Un homme a été inculpé pour crime de haine après avoir poignardé un Juif sur l'Upper West Side de Manhattan. L'affaire intervient alors que Benjamin Netanyahu accuse ouvertement le maire Zohran Mamdani de « fomenter la haine » par sa rhétorique sur Israël, notamment son usage répété du mot « génocide » pour qualifier la guerre à Gaza.
Ces deux événements ne sont pas des coïncidences juxtaposées par les rédactions en mal de titres. Ils forment une séquence causale que la presse généraliste préfère traiter séparément, comme si le langage politique et la violence de rue n'entretenaient aucun lien. C'est précisément la thèse que nous devons combattre.
Quand un responsable politique de premier plan qualifie Israël d'État génocidaire, il ne fait pas de la nuance diplomatique : il légitime, dans l'esprit de certains, une hostilité totale envers les Juifs eux-mêmes, où qu'ils se trouvent — y compris sur un trottoir de l'Upper West Side. Le mot « génocide », vidé de son sens juridique et brandi comme une arme rhétorique, prépare le terrain à une déshumanisation qui finit par se traduire en actes.

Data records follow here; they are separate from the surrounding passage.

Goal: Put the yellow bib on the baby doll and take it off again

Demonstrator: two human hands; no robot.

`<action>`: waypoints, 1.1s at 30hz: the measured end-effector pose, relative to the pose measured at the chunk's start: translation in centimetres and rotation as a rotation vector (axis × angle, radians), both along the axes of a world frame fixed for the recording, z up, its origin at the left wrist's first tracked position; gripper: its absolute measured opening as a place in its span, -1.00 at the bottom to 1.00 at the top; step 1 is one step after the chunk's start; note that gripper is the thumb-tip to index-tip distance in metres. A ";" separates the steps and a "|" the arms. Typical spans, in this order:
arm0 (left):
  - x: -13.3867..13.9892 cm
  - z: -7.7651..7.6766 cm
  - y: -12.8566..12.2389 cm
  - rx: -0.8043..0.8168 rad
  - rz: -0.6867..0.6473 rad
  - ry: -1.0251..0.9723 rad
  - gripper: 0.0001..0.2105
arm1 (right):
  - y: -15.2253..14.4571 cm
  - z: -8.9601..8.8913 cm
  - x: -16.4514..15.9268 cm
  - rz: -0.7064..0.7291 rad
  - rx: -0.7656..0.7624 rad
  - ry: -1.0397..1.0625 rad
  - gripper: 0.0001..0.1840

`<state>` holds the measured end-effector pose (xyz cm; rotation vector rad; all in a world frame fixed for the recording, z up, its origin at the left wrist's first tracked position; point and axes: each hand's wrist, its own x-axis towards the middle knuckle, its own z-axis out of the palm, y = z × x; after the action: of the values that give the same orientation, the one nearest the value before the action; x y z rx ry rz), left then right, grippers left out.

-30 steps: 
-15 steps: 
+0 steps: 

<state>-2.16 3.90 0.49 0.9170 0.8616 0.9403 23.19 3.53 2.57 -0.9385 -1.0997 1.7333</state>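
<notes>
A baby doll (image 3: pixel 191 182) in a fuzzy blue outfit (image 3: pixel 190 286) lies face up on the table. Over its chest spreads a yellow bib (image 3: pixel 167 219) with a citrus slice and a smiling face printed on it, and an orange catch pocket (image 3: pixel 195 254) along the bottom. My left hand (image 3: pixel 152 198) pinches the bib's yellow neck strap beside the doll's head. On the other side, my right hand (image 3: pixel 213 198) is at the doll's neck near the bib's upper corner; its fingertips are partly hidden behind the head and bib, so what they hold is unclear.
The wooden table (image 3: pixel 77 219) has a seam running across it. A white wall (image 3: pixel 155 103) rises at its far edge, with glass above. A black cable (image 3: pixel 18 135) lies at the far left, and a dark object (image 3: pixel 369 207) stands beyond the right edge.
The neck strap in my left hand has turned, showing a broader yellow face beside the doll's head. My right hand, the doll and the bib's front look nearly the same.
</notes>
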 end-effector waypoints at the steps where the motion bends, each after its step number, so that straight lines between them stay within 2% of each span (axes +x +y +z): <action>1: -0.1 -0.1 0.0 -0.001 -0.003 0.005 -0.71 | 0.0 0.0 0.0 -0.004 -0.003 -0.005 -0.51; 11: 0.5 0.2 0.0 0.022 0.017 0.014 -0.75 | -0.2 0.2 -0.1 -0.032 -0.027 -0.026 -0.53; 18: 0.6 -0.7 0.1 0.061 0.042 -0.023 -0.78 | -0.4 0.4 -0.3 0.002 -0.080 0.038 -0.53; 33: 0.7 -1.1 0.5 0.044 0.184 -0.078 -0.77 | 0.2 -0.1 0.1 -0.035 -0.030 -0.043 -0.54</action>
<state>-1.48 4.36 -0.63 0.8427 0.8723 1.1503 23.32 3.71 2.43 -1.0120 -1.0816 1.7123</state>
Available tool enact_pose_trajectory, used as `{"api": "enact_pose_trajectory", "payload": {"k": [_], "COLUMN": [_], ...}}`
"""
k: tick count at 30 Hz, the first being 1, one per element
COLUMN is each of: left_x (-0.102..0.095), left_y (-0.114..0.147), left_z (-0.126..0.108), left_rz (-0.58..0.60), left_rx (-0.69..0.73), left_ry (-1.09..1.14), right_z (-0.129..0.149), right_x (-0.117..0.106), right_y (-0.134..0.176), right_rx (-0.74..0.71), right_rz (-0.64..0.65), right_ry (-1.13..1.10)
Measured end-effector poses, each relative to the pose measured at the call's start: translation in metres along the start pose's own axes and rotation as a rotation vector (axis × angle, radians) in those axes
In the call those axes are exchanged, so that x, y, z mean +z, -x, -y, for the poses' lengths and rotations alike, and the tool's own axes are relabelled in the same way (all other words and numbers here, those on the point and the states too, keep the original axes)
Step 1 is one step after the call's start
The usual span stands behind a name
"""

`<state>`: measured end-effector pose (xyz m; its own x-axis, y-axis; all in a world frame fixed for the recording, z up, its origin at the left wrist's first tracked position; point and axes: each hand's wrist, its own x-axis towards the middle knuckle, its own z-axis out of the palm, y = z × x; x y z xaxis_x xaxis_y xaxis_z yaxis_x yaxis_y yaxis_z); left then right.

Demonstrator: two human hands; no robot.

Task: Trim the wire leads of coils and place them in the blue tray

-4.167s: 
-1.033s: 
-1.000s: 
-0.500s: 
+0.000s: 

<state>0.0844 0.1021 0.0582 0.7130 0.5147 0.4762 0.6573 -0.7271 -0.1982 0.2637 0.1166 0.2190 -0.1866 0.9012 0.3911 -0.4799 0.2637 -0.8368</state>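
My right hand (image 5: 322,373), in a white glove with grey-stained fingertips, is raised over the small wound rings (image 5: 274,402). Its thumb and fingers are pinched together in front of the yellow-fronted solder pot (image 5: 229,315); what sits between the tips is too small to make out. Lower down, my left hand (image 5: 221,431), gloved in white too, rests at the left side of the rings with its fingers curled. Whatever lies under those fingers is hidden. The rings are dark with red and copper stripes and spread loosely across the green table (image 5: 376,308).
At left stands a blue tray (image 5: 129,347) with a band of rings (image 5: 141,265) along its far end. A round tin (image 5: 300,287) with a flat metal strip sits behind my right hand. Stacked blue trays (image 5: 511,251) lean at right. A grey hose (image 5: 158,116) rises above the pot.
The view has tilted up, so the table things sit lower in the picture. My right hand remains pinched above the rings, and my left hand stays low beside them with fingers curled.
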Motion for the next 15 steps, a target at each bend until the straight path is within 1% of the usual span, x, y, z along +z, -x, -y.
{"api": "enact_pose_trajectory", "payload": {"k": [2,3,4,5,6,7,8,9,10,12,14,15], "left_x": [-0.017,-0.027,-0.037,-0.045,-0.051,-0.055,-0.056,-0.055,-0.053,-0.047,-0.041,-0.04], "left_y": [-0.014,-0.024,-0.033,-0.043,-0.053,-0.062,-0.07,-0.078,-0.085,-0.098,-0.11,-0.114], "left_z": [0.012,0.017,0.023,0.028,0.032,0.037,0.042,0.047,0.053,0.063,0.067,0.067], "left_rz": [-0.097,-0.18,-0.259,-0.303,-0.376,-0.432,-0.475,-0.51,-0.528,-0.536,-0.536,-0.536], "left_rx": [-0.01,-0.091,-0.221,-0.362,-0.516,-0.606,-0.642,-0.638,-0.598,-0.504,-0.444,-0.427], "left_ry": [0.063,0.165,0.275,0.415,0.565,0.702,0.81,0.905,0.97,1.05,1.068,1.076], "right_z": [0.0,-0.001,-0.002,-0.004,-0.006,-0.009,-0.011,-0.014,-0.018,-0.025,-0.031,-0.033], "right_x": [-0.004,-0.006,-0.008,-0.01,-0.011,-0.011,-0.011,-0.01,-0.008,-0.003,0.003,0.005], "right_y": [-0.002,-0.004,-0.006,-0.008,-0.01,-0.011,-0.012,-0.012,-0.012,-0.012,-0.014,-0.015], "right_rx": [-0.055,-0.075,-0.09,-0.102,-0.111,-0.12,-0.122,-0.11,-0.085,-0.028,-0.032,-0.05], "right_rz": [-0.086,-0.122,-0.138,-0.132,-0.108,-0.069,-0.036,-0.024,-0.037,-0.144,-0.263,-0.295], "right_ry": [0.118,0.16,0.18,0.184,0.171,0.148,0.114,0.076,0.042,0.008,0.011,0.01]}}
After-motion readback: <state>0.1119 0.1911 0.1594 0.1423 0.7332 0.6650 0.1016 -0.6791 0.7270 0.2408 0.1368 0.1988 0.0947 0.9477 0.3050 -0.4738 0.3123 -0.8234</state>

C'est exactement ce que rappelaient récemment les dirigeants de la Conference of Presidents : les mots ont des conséquences, et l'antisémitisme ne commence jamais par un couteau, il commence par une phrase répétée jusqu'à devenir une évidence.
L'angle que personne ne souligne : la vraie question n'est pas de savoir si Mamdani a personnellement voulu cette violence — bien sûr que non. La question est celle de la responsabilité différée des élites politiques qui choisissent leurs mots pour mobiliser une base électorale, sans jamais avoir à en payer le prix physique. Ce prix, ce sont les Juifs ordinaires de New York qui le paient, dans la rue, seuls, sans garde du corps ni immunité électorale.
Ce qui se joue à New York dépasse une élection municipale. C'est un test grandeur nature de la capacité d'une démocratie occidentale à protéger sa minorité juive quand le discours anti-israélien devient monnaie courante dans le débat public dominant. Si la ville la plus juive d'Amérique en dehors d'Israël ne parvient plus à établir cette ligne rouge entre critique politique et incitation, alors aucune communauté juive de la diaspora ne peut se sentir pleinement en sécurité. C'est ce silence complice, plus que l'agression elle-même, qui devrait nous alarmer.